▶ What you are asked to do
Start at the line with "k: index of" in the records below, stop at the line with "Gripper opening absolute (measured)", and return every line in that span exactly, the two end lines included.

[[ Provided data open ]]

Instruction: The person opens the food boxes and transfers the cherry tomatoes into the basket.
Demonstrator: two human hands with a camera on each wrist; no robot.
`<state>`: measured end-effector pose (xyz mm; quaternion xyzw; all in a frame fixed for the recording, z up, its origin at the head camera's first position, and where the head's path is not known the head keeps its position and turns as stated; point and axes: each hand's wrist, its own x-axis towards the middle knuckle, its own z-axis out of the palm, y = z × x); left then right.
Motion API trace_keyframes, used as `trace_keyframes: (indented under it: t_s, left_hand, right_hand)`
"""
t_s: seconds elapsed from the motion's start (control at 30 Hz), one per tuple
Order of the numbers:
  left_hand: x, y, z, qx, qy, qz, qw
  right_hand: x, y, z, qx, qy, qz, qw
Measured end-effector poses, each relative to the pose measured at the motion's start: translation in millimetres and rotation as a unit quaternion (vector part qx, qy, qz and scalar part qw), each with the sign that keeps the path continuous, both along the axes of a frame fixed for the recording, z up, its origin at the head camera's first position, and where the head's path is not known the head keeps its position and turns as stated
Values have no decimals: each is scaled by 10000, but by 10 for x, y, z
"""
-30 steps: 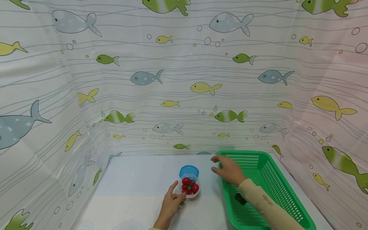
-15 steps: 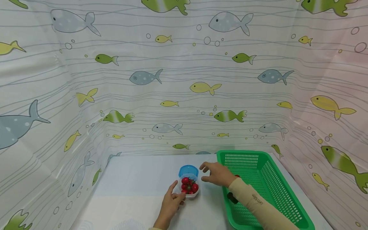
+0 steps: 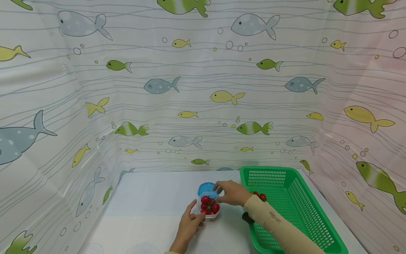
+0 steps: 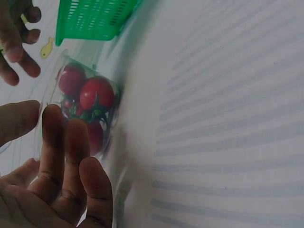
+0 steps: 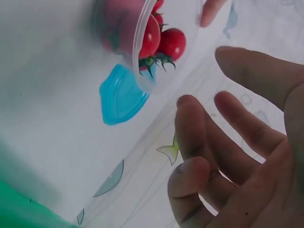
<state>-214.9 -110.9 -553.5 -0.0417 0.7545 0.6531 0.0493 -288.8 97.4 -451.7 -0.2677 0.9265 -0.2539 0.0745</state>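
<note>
A small clear plastic container (image 3: 210,216) full of cherry tomatoes (image 3: 205,200) with green stems stands on the table. Behind it lies a blue lid (image 5: 122,95). My left hand (image 3: 189,224) is at the container's near left side, its fingers loosely bent, fingertips right at the wall; in the left wrist view they overlap the container. From the right, my right hand (image 3: 234,192) reaches over beside the container's back right and partly covers the lid. Its fingers (image 5: 190,123) are spread and softly curved, with nothing between them, apart from the tomatoes in the right wrist view.
A green perforated basket (image 3: 312,201) stands on the right, with a few red tomatoes (image 3: 262,197) at its left side, partly behind my right sleeve (image 3: 279,222). Fish-patterned sheeting (image 3: 190,106) rises at the back and both sides of the white table (image 3: 152,197).
My right hand has moved left from over the basket's edge to beside the container and lid, uncovering tomatoes in the basket. The left hand and container have stayed in place.
</note>
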Motion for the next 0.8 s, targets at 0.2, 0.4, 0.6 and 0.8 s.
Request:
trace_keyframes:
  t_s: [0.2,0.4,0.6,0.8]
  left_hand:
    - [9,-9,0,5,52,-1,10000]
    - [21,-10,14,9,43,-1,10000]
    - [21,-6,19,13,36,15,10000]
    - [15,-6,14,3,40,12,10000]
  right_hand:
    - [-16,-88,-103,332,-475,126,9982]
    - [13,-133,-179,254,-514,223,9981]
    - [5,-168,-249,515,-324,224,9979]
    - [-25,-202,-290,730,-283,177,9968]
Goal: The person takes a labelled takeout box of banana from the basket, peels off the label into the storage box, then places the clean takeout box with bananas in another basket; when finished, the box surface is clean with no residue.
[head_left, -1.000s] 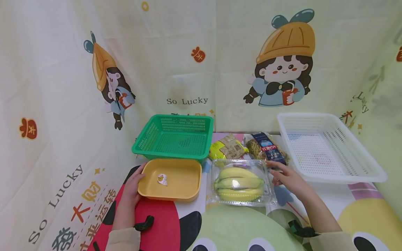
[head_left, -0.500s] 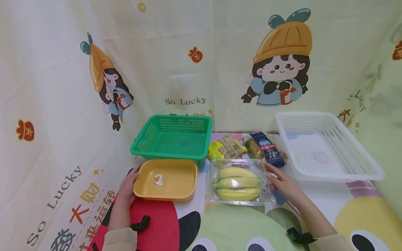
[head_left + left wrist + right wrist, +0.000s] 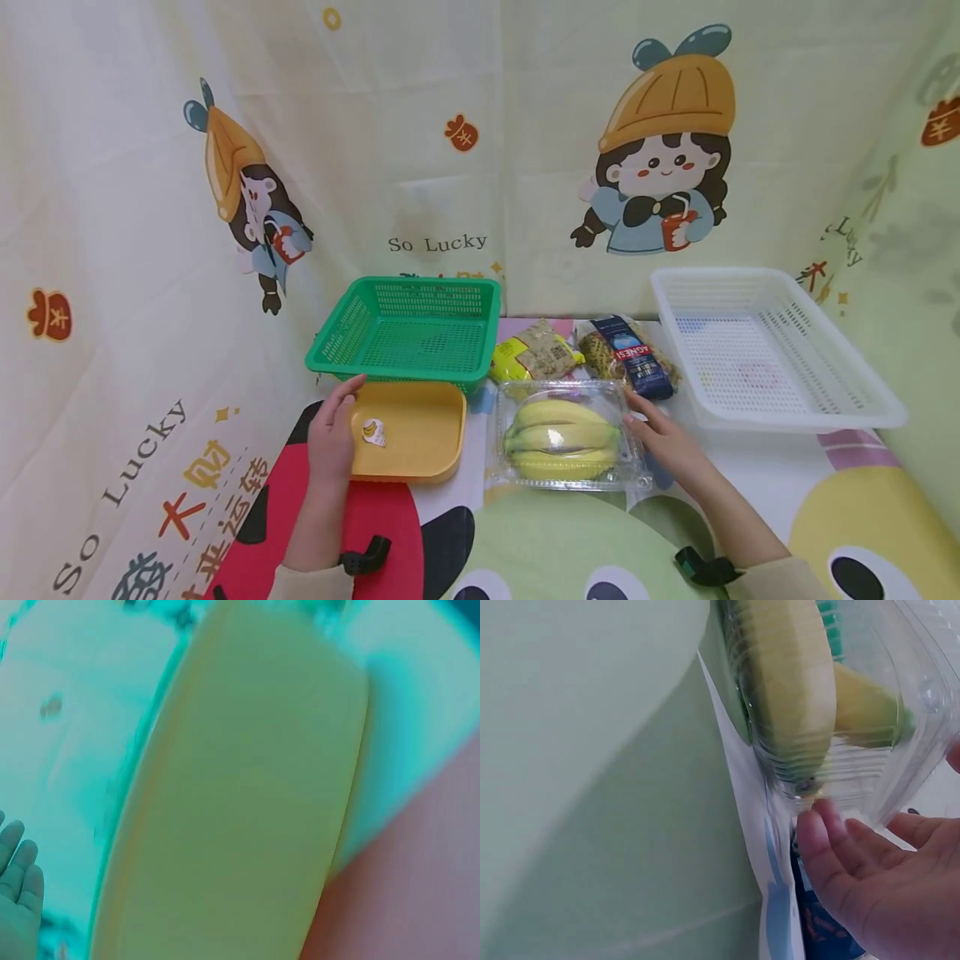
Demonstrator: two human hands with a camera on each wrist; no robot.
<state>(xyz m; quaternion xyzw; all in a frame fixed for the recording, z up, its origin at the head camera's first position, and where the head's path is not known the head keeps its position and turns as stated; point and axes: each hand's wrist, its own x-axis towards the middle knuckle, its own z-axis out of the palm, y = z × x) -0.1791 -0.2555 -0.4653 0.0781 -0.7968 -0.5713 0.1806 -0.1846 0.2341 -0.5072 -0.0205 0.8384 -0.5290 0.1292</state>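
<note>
In the head view my left hand [image 3: 332, 437] stands beside a yellow plastic tub [image 3: 420, 429], overlapping its left rim. A banana sticker [image 3: 373, 432] shows inside the tub. The left wrist view has that hand [image 3: 21, 900] with straight fingers, apart from the tub's wall [image 3: 232, 787]. A clear plastic clamshell box [image 3: 636, 467] with bananas [image 3: 562, 437] in it lies right of the tub. My right hand [image 3: 663, 433] is at the box's right side. In the right wrist view its fingertips [image 3: 814, 832] touch the box's end, fingers loosely bent.
Behind the tub stands a green basket [image 3: 405, 367]. A yellow packet [image 3: 540, 350] and an Agnesi pasta bag [image 3: 633, 354] lie behind the box. At the right is a white basket [image 3: 810, 417]. Printed cloth covers the table [image 3: 555, 542] and the walls.
My left hand has come off the tub's left side, rising and shifting right over its rim. The tub slid slightly left earlier. My right hand has closed in on the box's right side.
</note>
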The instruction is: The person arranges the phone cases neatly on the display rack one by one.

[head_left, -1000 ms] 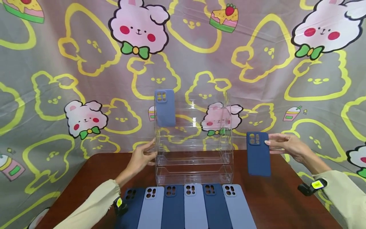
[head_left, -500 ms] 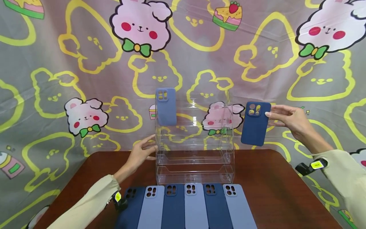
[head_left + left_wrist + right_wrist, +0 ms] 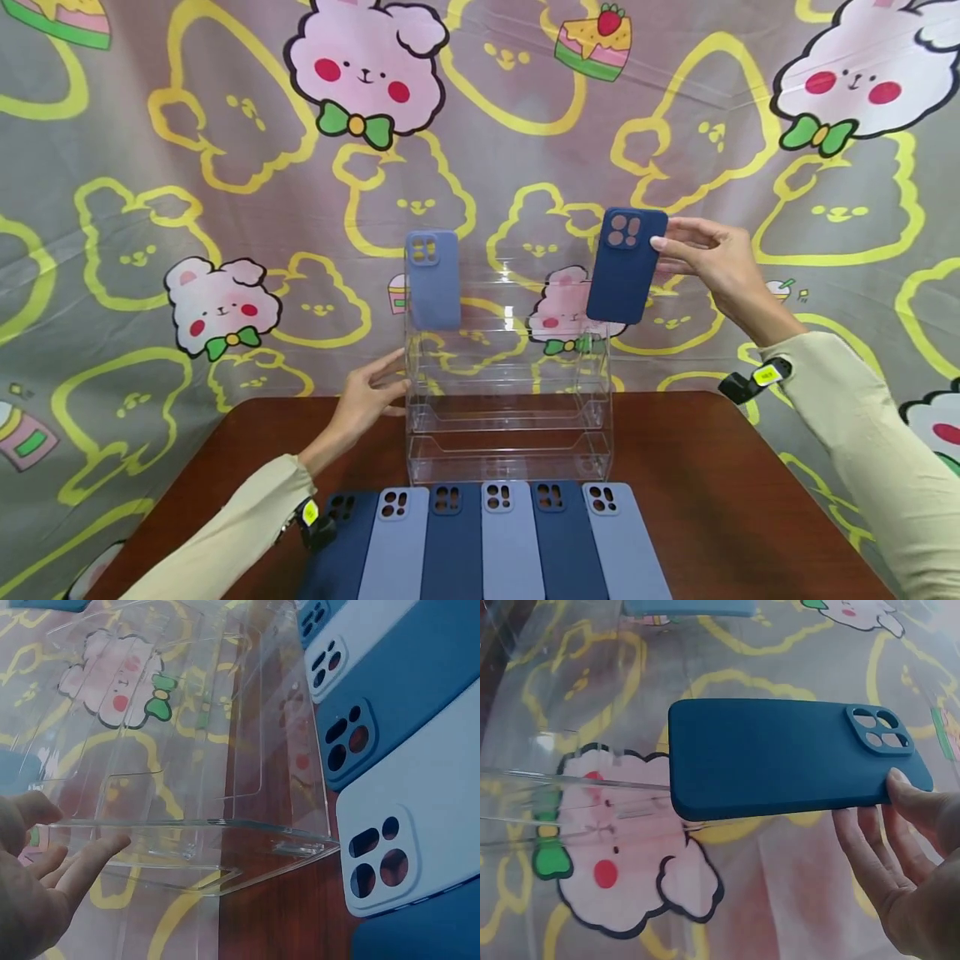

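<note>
One dark-blue phone case [image 3: 624, 279] is pinched by the right hand [image 3: 714, 254], right of centre, seemingly not yet placed. The left hand [image 3: 367, 396], fingers relaxed, is at the clear display rack's [image 3: 510, 468] left side. One light-blue case [image 3: 435, 292] already stands upper left; six cases [image 3: 512, 546], bottom centre, apparently remain.

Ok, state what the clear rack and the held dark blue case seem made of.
Clear rack: probably acrylic or similar plastic, glossy; transparent panels catching bright glints.
Held case: perhaps silicone or soft-touch plastic, matte; even colour, no sharp reflections.
</note>
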Demonstrator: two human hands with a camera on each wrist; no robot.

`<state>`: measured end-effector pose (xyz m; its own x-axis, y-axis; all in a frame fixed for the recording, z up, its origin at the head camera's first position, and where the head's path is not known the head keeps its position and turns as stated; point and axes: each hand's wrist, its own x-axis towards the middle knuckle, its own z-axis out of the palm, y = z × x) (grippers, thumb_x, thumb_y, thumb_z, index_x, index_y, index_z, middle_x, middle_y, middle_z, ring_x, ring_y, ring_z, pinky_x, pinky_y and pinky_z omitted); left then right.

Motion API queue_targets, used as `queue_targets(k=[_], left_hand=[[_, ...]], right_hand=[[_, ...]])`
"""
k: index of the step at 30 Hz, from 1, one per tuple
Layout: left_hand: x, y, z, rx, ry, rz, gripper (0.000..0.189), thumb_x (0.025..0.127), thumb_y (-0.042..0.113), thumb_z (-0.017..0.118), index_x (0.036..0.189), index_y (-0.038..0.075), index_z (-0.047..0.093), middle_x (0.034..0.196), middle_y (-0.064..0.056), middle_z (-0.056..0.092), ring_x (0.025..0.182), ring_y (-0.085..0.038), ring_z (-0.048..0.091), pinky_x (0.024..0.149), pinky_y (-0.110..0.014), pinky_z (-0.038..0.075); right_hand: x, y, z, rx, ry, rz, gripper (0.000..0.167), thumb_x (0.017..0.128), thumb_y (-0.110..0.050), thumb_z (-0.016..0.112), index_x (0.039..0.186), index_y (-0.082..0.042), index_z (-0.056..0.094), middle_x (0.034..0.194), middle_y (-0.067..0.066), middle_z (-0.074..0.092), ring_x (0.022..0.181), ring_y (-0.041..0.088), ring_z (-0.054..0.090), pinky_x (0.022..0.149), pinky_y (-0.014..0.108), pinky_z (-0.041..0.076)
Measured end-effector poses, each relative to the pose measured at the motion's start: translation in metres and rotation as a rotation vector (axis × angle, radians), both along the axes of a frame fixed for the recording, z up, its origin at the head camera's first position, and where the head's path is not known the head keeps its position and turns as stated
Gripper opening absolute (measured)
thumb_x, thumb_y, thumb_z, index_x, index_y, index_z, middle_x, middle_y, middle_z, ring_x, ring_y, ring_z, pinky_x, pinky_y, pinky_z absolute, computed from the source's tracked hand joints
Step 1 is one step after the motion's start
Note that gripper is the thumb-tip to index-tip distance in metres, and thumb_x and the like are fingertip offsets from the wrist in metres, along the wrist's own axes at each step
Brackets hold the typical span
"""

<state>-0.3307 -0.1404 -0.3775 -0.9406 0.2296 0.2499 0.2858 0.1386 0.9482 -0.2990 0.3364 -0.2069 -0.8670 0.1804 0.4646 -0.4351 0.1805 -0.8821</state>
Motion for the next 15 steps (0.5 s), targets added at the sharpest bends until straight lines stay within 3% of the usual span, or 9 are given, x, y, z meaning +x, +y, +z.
queue_targets(k=[10,15], left_hand=[[0.004,0.001,0.006,-0.047,0.053,0.027,0.062,0.098,-0.009,0.065,0.156,0.001,0.045,0.153,-0.031,0.049,0.118,-0.052,0.065,0.071,-0.039,0.069],[0.005,0.003,0.004,-0.048,0.044,0.018,0.062,0.098,-0.008,0.065,0.156,0.000,0.045,0.153,-0.030,0.049,0.120,-0.052,0.064,0.070,-0.038,0.069]], right_hand=[[-0.035,-0.033,0.014,-0.088,0.214,0.057,0.029,0.088,0.006,0.080,0.116,0.003,0.075,0.086,0.001,0.078,0.072,0.012,0.078,0.068,0.029,0.068],[-0.047,-0.041,0.013,-0.079,0.258,0.043,0.029,0.087,0.009,0.079,0.115,0.008,0.074,0.085,0.002,0.078,0.073,0.010,0.077,0.067,0.027,0.068]])
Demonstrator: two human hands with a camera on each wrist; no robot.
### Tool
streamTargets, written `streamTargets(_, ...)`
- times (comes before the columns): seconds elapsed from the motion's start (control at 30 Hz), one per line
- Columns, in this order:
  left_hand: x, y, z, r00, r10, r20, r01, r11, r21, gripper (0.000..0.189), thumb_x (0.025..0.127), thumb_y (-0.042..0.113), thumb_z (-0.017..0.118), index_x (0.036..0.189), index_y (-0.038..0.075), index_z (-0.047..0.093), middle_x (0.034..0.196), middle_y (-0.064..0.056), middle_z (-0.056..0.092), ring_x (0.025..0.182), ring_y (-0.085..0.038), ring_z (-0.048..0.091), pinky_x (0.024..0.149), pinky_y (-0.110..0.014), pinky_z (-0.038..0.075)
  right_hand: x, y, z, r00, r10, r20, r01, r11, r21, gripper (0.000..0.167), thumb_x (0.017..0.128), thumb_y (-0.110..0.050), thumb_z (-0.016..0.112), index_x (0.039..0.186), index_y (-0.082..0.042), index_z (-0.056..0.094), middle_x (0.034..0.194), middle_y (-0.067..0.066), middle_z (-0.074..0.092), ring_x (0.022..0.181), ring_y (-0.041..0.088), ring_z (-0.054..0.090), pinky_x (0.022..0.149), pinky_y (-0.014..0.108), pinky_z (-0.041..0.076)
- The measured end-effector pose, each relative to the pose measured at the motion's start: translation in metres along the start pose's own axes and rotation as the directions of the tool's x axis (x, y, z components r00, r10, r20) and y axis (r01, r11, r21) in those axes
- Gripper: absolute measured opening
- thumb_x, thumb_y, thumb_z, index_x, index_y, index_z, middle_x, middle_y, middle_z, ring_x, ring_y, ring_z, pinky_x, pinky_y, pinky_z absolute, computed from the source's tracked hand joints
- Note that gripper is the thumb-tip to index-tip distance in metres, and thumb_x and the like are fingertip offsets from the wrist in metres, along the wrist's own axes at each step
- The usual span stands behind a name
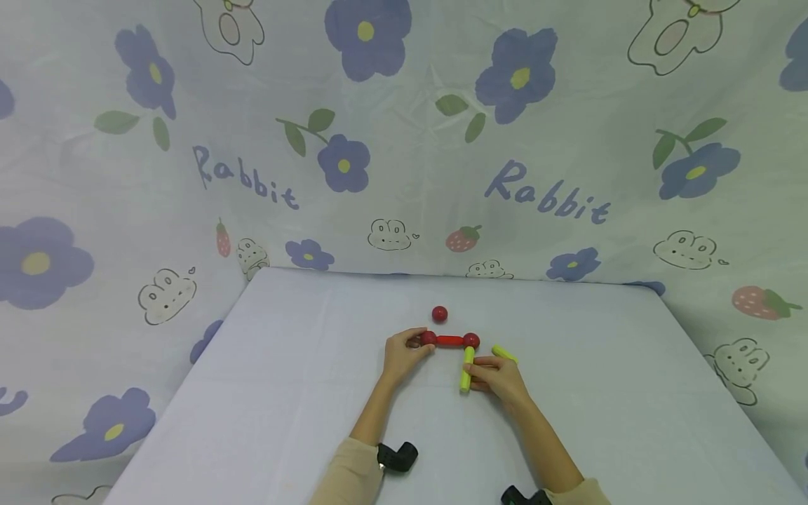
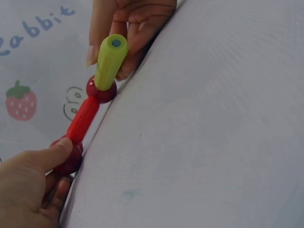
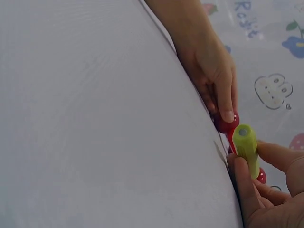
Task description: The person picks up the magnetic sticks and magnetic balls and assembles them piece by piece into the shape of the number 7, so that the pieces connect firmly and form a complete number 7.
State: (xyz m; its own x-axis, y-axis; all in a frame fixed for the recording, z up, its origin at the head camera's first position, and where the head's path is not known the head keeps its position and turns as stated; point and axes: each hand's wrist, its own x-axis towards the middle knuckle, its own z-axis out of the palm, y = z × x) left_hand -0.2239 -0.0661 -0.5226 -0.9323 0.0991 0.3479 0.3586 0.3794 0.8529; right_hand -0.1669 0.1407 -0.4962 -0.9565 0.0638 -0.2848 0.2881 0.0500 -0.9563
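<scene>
A red rod joins two dark red balls in a row on the white table. My left hand grips the left ball between thumb and fingers. A yellow-green rod reaches from the right ball toward the front edge, and my right hand pinches it from the right side. In the left wrist view this yellow-green rod meets the ball and shows a grey-blue dot in its free end. The right wrist view shows the thumb and fingers of my right hand around it.
A loose dark red ball lies behind the joined pieces. Another yellow-green rod lies just behind my right hand, partly hidden by it. A patterned cloth hangs along the table's back edge.
</scene>
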Motion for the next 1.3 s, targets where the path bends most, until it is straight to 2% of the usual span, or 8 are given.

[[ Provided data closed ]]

▶ Output for this exercise
k: index of the step at 30 Hz, from 1, one per tuple
Layout: left_hand: x, y, z, rx, ry, rz, gripper (0.000..0.189), thumb_x (0.025..0.127), thumb_y (-0.042..0.113), thumb_z (-0.017..0.118), index_x (0.036..0.189), index_y (-0.038..0.075), index_z (-0.047..0.093), middle_x (0.034..0.196), middle_y (-0.064..0.056), middle_z (-0.056..0.092), ring_x (0.025..0.182), ring_y (-0.085..0.038), ring_z (-0.048..0.091), pinky_x (0.024..0.149), pinky_y (-0.110..0.014), pinky_z (-0.038..0.075); right_hand: x, y, z, rx, ry, rz, gripper (0.000..0.167), thumb_x (0.017..0.128), thumb_y (-0.110..0.050), thumb_z (-0.016..0.112), index_x (0.039..0.186), index_y (-0.082..0.042), index_z (-0.056..0.094), middle_x (0.034..0.194), middle_y (-0.067..0.066), middle_z (-0.074..0.092), ring_x (0.022..0.181), ring_y (-0.041..0.088), ring_z (-0.054..0.090), pinky_x (0.022..0.149), pinky_y (-0.014..0.108), pinky_z (-0.041..0.076)
Measured end-effector poses, each relative to the pose measured at the motion's start: translation in metres and rotation as a rotation vector (axis × angle, radians), both along the axes of a frame fixed for the recording, z up, its origin at the head camera's first position, and where the head's path is not known the head keeps its position and turns as stated
Gripper opening absolute (measured)

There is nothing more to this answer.